John Mahoney: Flute Pilgrim, Shakuhachi Wanderer
John Mahoney
John Mahoney
is editor of the Log Cabin Chronicles.

His previous columns are archived HERE.

Posted 08.24.2015
Cobden, Ontario


The Shakuhachi journey continues

Some years ago, back in Quebec, two of my musical buddies coalesced into the duo Country Subway. Their motto: "It's not going anywhere, and it's leaving right now..." And they made some fine music in those days.

Five years ago, when I was 75, I hopped aboard my own train knowing full well that I didn't have 10,000 hours left to become a halfway decent shakuhachi player. However, I reckoned that if I put in one to two hours every day I might be able to play a mindful Ro or three, learn to breathe, and experience Ma regularly before I take my last kick at the can.

Since then, I've try to make shakuhachi/meditation/mindfulness the center of my daily life:

There are three people I must immediately thank for helping me so far on this journey:

  • Brian Franklin of Norman, Oklahoma, who was so generous with his time and counsel, even though he was not a well man. In those early days, his encouragement helped keep me on the path.

  • Perry Yung of NYC. He made both my 1.8 and 1.5 Earth Model shakuhachi, and at my request generously provided me with notation for his piece "Autumn" and his lament for Myles Dobsen, both of which I play every day in my practice regimen. Autumn is the only piece my nearly 80-year-old brain has managed to memorize.

  • Jon Kypros of Virginia, with whom last year I had eight lessons and expect to have more. Once again, another kind, generous, and supportive shakuhachist who knows what he is about, willingly shares what he knows.
And there are several others whose flute music I listen to almost every day:
  • Riley Lee of Australia
  • Rodrigo Rodriguez of Spain
  • Bronwyn Kirkpatrick of Australia
  • Winson Liao of Taiwan.
On the wall in my corner dojo there is my framed mantra:

"Today I know nothing. Tomorrow, even less."

And I try to remember:

Be here now.
Ro, tsu, re, chi, ha, ee.
Not always so.

And so it goes as my day begins...

An agreeable suggestion of what some say comes from the Lakota Code of Ethics follows:

Rise with the sun to pray. Pray alone. Pray often. The Great Spirit will listen, if you only speak.

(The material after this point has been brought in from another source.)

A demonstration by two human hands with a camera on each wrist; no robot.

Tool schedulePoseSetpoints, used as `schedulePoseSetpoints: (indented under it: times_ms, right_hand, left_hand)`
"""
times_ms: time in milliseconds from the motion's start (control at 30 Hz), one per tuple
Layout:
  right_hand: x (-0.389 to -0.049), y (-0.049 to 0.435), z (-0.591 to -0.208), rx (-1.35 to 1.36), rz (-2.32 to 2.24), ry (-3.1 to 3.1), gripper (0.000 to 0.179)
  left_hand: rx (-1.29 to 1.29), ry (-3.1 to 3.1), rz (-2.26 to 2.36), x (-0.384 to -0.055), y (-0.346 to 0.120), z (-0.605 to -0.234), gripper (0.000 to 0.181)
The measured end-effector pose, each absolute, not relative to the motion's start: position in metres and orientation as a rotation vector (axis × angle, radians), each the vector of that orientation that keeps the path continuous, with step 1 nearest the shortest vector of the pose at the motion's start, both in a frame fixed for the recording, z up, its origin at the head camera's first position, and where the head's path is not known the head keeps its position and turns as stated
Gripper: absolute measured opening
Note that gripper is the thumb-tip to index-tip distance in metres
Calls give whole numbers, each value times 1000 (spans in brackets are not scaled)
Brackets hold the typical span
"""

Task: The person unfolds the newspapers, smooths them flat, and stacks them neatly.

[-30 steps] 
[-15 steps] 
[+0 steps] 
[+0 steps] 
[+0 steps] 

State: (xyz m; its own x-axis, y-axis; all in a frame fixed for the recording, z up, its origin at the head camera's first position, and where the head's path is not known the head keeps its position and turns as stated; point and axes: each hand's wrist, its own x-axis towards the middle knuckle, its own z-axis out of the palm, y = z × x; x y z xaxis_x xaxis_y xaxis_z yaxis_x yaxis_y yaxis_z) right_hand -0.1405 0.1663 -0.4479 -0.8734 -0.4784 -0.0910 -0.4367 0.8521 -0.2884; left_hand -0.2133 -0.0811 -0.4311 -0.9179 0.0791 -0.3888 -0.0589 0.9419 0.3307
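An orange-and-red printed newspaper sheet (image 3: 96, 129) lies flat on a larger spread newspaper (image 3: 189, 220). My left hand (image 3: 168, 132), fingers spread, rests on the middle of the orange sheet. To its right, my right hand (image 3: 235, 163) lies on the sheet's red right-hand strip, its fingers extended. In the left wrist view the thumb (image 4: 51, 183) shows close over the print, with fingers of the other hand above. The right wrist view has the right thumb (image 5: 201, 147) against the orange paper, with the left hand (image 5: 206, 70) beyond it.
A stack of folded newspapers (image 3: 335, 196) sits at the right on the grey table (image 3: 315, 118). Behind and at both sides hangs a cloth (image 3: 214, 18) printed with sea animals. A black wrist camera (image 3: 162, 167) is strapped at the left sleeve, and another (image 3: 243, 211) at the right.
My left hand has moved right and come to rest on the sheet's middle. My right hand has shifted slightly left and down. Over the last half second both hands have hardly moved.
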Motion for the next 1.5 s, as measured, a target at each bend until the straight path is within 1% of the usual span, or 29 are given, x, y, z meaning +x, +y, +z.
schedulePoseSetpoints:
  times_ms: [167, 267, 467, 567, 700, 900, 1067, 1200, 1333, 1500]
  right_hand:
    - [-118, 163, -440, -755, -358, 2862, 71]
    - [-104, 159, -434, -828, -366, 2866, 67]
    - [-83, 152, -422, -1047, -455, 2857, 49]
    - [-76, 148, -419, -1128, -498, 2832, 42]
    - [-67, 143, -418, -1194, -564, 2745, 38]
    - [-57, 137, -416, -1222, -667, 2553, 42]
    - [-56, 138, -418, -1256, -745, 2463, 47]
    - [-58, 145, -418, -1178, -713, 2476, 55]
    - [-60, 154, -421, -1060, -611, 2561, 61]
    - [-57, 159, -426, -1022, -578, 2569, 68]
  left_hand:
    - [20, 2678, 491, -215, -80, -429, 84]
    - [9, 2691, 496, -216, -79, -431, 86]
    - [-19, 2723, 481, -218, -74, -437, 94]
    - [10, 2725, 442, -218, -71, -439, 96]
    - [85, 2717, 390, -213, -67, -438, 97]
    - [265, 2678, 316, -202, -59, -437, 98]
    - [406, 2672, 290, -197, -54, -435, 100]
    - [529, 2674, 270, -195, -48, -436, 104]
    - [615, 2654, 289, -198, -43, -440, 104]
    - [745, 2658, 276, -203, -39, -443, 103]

I make it a point to rise before the sun, usually around 4:30 a.m. I have a Keurig in my office space and I coffee-up right off, while doing my news surfing (I update my daily Log Cabin Chronicles website the night before -- I've been publishing the LCC for nearly 20 years.)

Normally, I start one hour of solitary practice between 5:45 and 6 a.m. I work at:

  • Autumn (Perry Yung)
  • Lament for Myles Dobsen (Perry Yung)
  • Honte Shirabe (Seien-ruy notation, via Jon Kypros -- a honkyoku he introduced me to)
  • Lament for Jimmy (I wrote this training piece in memory of my nephew who died suddenly at age 50)
  • Exercises from Tokuyama Takashi's Taki no Michi (The Path of Bamboo)
  • (Hinomaru, Kimigayo, Sakura, Amerifuri Otsuki-san, and others sometimes)
    I recently added Kyorei, to help me slow way, way down -- to feel/be the silence of Ma -- I often play this with a Key of C sunflower shakuhachi that I made this summer.
Every 15 minutes or so I take a break to do 30 arm stretches and toe touches, 50 arm reps with 8 pound weights, 25 reps of door-leaning push-ups, have a drink of water.

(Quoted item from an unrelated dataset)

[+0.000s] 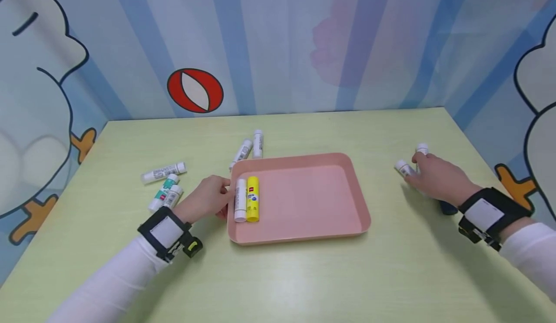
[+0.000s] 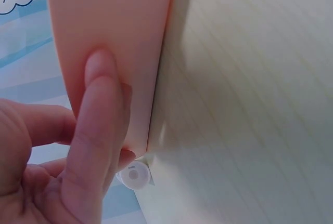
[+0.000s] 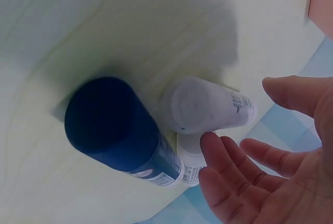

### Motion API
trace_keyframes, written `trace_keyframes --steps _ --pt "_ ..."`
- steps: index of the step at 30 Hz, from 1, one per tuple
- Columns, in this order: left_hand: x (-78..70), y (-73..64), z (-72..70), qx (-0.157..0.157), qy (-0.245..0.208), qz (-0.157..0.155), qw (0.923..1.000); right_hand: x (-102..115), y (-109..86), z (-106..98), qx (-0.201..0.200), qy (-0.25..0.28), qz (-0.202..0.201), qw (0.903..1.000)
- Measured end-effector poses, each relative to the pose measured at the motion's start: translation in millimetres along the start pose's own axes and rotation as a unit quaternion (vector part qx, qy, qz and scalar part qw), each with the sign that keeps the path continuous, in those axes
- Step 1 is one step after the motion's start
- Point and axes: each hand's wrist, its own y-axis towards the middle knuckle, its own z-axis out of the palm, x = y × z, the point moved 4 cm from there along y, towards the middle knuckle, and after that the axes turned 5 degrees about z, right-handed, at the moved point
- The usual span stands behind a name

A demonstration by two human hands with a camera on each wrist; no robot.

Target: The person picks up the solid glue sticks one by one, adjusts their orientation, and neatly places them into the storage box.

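Note:
My left hand [image 1: 207, 198] pinches the left rim of a pink tray [image 1: 304, 236], a finger pressed on the outer wall in the left wrist view. Inside the tray's left end lie a white glue stick [image 1: 241, 200] and a yellow glue stick [image 1: 253, 199], side by side. At the far right, my right hand [image 1: 445, 178] reaches over a group of glue sticks, its fingers apart. Below its fingertips are two white glue sticks [image 3: 208, 104] [image 3: 190, 156], with the thumb standing off from them. A thicker glue stick with a dark blue cap [image 3: 112, 125] lies alongside.
Left of the tray lie a white glue stick [image 1: 163, 173], a green-and-white one [image 1: 163, 192] and another white one [image 1: 173, 196]. Behind the tray are two more white glue sticks [image 1: 258, 144] [image 1: 242, 153]. A printed backdrop [image 1: 278, 48] borders the table [image 1: 295, 284].

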Motion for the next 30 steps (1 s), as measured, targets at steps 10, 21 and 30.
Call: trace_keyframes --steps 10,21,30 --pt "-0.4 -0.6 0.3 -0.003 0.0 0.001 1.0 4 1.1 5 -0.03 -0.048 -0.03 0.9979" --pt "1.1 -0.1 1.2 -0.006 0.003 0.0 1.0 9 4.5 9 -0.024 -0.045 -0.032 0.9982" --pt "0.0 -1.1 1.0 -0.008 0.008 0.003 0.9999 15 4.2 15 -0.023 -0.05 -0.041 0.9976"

When weather dictates, I do walking meditation around my basement dojo/office/media room. Otherwise, some time the day I stroll/meditate up the lake shore path to the park -- I play one of my Native American-style flutes at the second jetty on the lake, then up in the park, overlooking the lake; while remembering the Nibachi people who once lived here are long forgotten by most.

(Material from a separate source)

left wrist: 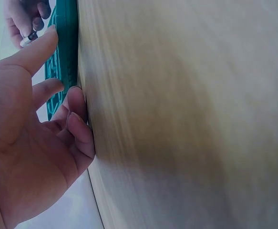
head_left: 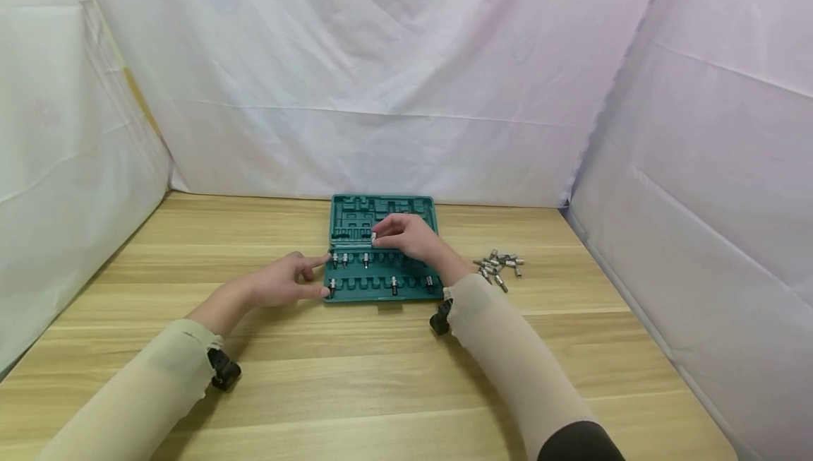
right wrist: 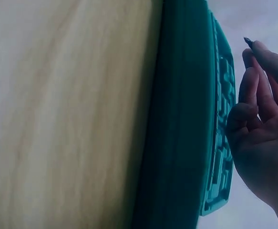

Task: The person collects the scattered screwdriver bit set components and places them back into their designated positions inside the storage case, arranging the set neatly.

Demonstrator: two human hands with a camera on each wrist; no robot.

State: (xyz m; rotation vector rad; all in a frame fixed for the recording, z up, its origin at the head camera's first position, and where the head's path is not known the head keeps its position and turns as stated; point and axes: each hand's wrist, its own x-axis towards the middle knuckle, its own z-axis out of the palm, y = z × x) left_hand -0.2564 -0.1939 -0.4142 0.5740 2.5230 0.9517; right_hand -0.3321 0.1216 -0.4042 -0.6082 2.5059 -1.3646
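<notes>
A green plastic socket case point(head_left: 381, 272) lies opened flat on the table, its lid half at the back. Several bit sockets point(head_left: 394, 284) stand in slots of its near half. My left hand point(head_left: 284, 282) touches the case's left side, thumb and index finger stretched out and apart, the other fingers curled in the left wrist view. Above the hinge line, my right hand point(head_left: 409, 236) pinches a small silver bit socket point(head_left: 373, 237) between thumb and fingertips. In the right wrist view the dark tip of this bit socket point(right wrist: 248, 42) sticks out past the fingers.
A loose pile of bit sockets point(head_left: 498, 265) lies on the wooden table point(head_left: 356, 376) right of the case, beyond the right forearm. White cloth walls point(head_left: 381, 94) enclose the table at the back and sides. Each wrist wears a black camera point(head_left: 222, 369).
</notes>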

Each day I make the same simple breakfast: a hot porridge of oatmeal/rye flakes/spelt or kamut flakes/spelt bran/wheat germ, hemp seeds, cashews or walnuts, fresh or frozen blueberries, ginger, cinnamon, chili powder, cocoa powder, olive oil, and Mexican hot sauce. Add 4.5 ounces of water, nuke for 5 minutes. Along with strong coffee, I have a cup of hot lemon water (I drink a litre of water mixed with the juice of a lemon every day).

More practice, listening to shakuhachi, trying to absorb the timing/feeling/space between notes.

Around 10 a.m. I have a homemade unsweetened oatmeal/dried cranberry "cookie" that also contains turmeric.

Lunch is also simple: Homemade soup (hot or cold), 2 rye crackers, assorted raw vegetables, an ounce or two of protein -- leftover bits of chicken, beef, pork, fish; or a little cheese or black beans.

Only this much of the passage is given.